Say you need to deliver a unique solution for a fleeting business opportunity. Often, security considerations slow down the time to market. With SaC, instead of being an inhibitor, security becomes an accelerator. SaC provides the developers with flexible guardrails that let them operate autonomously with velocity. Developers can evolve their feature capabilities without having to slow down for security and potentially miss the window of opportunity.

SaC comes to the rescue when technology needs change, like modernizing your tech stack to pay off tech debt and adopt new capabilities. It also allows you to rapidly evolve security practices when your threat landscape changes because your business is increasingly being targeted. Enterprises struggling with compliance at scale can alleviate those challenges by leveraging SaC to automate compliance workflows to reduce the time and cost of becoming compliant.

McKinsey saw the promise of SaC as the best “and maybe only” path to securing cloud native architectures more than a year ago. In addition to being the next logical step of IaC and operating at the scale and pace of innovation with security baked in, SaC creates transparency in security design, and consistent, repeatable and reusable representations of the security architecture.

What SaC Enables

We’re already seeing the payoff. Opening up our SaC framework is the feature our customers ask for the most. It’s allowed resource-constrained security teams to stop putting out fires and elevate their strategy, leveraging automation to do the tedious work. Our customers have reported a 70% reduction in security design review time and 40% reduction of cost in delivering security design by automating design validation using SaC.

SaC is also the key to unlocking collaboration, autonomy and shared responsibility across development and security teams, enabling the DevOps and DevSecOps cultures that organizations want to adopt.

This is increasingly a priority, as 62% of organizations have a DevSecOps plan or are evaluating use cases, and 84% believe getting the right data and tools to developers is key to enabling DevSecOps, according to ESG Research. As modern application development evolves, SaC is the accelerator that allows security to keep pace with everything else.

Envisioning a Modern Security Practice

Developers have been unleashed to innovate as fast as possible, using whatever tools and cloud environments they wish. The only way to have security keep up with them is to identify best practices at the policy level, agnostic to the technology stacks these developers choose. Automation, powered by SaC, turns that from a dream to reality.
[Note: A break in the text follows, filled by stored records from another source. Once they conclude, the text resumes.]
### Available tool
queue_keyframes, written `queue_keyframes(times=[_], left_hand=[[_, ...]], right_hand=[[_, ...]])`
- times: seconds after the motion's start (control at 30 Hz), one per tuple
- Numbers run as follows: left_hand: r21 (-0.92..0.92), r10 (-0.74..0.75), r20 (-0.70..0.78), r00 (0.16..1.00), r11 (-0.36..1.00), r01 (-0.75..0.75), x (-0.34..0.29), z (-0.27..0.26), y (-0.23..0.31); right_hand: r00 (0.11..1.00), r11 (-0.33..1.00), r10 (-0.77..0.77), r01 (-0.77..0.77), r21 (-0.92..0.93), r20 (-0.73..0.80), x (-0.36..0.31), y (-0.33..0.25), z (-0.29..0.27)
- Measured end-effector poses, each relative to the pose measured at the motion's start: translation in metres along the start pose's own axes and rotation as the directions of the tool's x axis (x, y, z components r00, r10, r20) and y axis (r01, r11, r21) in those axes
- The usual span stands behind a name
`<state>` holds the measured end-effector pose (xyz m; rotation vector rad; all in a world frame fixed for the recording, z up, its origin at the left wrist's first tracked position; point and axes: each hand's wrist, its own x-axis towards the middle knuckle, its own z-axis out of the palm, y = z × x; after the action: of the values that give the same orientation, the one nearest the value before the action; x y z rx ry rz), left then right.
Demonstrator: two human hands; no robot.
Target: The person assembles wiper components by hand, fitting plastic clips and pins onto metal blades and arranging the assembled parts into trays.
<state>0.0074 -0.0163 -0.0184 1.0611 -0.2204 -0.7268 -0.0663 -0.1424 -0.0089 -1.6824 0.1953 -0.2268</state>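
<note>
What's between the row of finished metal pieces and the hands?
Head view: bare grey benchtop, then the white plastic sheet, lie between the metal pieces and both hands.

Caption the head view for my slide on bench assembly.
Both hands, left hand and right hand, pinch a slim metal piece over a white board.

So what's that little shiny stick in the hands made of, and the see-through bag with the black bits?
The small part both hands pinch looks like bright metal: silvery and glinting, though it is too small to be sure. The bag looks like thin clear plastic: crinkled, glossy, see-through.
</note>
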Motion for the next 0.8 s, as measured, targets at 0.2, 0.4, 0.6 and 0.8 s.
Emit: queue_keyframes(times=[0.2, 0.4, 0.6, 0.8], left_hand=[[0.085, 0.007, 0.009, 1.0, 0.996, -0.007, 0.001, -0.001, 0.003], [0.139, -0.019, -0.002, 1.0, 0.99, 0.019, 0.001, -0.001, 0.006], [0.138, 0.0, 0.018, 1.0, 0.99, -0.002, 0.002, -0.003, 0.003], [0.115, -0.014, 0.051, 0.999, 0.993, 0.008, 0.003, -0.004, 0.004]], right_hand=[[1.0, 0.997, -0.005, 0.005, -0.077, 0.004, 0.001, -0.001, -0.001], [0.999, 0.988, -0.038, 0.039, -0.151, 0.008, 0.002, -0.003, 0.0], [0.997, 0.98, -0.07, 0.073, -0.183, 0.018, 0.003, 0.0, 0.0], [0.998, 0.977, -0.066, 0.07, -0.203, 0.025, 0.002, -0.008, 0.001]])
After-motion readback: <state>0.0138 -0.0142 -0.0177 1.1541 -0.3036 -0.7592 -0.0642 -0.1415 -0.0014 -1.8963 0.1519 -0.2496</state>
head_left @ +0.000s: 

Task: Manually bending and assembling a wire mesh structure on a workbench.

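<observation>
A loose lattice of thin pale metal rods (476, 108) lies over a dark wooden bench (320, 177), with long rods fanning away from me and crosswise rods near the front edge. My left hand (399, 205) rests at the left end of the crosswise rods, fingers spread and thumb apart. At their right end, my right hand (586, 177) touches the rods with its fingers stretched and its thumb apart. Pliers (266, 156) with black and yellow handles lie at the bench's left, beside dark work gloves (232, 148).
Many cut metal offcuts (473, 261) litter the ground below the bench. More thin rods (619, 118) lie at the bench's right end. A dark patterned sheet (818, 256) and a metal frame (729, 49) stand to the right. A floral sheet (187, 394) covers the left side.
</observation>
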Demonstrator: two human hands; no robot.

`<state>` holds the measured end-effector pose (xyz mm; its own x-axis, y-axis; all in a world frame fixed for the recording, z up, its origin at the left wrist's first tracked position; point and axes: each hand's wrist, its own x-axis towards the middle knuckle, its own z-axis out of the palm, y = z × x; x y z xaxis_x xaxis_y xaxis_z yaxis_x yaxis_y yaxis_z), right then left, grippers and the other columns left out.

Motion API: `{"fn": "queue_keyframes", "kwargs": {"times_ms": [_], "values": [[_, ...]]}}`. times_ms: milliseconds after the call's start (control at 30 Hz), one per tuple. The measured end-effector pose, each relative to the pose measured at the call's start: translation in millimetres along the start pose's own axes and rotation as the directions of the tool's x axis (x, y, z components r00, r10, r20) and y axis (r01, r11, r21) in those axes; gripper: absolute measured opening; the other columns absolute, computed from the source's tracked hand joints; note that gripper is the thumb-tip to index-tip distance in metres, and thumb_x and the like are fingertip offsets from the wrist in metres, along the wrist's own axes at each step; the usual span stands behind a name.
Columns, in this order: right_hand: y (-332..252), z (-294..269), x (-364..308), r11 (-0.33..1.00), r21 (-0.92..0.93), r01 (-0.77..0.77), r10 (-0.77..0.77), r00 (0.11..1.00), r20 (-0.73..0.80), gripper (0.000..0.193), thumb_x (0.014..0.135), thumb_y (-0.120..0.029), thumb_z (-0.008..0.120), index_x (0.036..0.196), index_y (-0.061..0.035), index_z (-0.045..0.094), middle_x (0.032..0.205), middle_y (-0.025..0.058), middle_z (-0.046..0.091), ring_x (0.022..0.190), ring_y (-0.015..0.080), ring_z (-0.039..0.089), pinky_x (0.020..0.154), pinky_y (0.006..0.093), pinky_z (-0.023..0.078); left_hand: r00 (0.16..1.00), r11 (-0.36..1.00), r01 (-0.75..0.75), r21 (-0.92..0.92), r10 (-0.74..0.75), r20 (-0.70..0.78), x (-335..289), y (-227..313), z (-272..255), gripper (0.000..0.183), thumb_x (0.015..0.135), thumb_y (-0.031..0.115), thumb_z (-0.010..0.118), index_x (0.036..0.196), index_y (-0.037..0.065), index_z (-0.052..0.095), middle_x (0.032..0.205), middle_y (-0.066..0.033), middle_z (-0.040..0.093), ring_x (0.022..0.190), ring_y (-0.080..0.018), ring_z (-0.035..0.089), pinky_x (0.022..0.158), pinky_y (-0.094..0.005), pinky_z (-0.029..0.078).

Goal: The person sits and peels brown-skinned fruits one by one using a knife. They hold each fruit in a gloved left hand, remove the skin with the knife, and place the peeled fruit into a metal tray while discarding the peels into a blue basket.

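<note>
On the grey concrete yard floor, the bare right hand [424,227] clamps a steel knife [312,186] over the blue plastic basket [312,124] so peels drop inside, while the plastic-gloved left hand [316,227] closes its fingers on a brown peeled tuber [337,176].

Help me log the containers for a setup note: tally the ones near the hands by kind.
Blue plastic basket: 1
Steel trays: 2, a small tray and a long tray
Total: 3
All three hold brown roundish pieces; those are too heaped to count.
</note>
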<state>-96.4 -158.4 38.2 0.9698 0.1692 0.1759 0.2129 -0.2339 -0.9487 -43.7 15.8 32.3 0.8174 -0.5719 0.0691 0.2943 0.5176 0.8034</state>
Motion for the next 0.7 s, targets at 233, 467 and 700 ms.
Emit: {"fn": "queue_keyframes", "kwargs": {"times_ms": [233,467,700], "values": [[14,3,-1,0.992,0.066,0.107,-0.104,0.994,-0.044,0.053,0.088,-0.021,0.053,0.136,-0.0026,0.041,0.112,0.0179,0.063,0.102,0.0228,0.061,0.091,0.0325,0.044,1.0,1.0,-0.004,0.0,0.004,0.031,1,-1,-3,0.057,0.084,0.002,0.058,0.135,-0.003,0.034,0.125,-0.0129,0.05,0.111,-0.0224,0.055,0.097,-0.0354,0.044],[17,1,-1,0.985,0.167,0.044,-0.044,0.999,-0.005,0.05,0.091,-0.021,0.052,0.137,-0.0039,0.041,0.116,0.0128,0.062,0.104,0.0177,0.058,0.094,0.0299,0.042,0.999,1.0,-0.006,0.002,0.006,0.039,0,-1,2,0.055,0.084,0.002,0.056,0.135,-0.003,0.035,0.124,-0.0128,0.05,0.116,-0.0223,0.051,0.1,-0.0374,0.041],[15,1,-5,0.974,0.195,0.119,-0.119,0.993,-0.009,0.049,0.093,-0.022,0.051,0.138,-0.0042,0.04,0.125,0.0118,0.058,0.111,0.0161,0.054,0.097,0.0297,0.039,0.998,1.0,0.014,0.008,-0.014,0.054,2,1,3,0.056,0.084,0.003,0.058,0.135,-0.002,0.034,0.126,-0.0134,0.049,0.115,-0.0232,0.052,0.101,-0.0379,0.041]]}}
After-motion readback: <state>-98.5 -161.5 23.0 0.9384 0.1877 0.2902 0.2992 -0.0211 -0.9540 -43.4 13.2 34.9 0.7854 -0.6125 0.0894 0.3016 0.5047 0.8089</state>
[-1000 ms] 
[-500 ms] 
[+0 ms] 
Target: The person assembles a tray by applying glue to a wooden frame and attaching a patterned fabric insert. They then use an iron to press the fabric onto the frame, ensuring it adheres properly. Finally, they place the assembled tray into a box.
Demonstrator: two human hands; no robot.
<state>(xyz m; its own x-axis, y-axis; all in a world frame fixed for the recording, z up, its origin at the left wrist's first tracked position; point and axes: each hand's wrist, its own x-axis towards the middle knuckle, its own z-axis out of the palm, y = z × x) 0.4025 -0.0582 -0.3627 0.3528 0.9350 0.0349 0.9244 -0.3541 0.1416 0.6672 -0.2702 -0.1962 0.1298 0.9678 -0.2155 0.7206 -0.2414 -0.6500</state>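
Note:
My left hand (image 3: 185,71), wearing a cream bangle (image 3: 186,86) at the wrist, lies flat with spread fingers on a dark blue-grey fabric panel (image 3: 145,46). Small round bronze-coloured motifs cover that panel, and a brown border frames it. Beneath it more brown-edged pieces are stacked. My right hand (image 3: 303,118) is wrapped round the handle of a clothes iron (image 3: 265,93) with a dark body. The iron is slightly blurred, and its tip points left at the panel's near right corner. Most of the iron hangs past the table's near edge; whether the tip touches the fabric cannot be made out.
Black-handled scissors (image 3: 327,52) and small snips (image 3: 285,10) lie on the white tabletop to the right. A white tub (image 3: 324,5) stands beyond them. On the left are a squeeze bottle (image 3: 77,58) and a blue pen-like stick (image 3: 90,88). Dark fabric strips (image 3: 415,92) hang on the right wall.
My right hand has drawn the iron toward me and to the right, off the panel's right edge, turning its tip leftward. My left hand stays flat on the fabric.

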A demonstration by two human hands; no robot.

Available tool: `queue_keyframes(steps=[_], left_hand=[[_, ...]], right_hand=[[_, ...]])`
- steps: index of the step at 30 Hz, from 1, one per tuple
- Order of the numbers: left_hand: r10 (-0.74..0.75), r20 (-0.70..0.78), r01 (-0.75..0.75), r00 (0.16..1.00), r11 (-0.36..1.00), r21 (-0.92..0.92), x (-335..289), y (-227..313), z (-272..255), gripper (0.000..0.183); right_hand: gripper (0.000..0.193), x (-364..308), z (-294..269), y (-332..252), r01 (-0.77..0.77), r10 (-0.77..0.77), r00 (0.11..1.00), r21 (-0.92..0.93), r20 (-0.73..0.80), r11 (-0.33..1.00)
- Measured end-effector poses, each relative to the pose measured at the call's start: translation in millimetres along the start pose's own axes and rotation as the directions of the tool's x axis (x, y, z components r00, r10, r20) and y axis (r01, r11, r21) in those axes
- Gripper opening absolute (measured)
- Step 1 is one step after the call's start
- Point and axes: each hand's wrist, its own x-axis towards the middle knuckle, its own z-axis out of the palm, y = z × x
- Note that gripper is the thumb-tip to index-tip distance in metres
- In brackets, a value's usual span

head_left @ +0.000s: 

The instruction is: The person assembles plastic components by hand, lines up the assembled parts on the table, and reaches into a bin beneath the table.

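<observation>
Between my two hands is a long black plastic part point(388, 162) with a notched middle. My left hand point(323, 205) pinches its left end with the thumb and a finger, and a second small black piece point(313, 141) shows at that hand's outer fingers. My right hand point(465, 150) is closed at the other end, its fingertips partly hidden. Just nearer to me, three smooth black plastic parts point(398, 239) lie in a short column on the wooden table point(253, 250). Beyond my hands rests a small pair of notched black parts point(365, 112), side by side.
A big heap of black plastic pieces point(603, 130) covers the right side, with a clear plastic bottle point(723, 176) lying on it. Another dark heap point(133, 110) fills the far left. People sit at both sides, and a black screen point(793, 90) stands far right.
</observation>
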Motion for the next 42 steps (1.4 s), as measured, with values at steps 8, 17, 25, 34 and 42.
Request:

We can use SaC to fit into developers’ workflows and democratize security for them. This completely changes the dynamic of how developers and security interact. Ten years from now, the traditional workflows that rely on Word documents, Excel spreadsheets and Visio diagrams will be a thing of the past. Developers will have an increased responsibility for security, with collaboration making those efforts stronger. When security is defined as code, developers can easily change a security architecture to better meet their requirements.

Shifting to SaC allows enterprises to make security a driver of their velocity and agility. Automation improves security from reducing human error, to eliminating scaling challenges so security can keep pace with development, to providing richer security policies.

With SaC, we finally have a way to quickly make changes that deliver repeatable outcomes at the same speed as application development. As cloud native architectures become more prominent, this is the only way security can keep pace.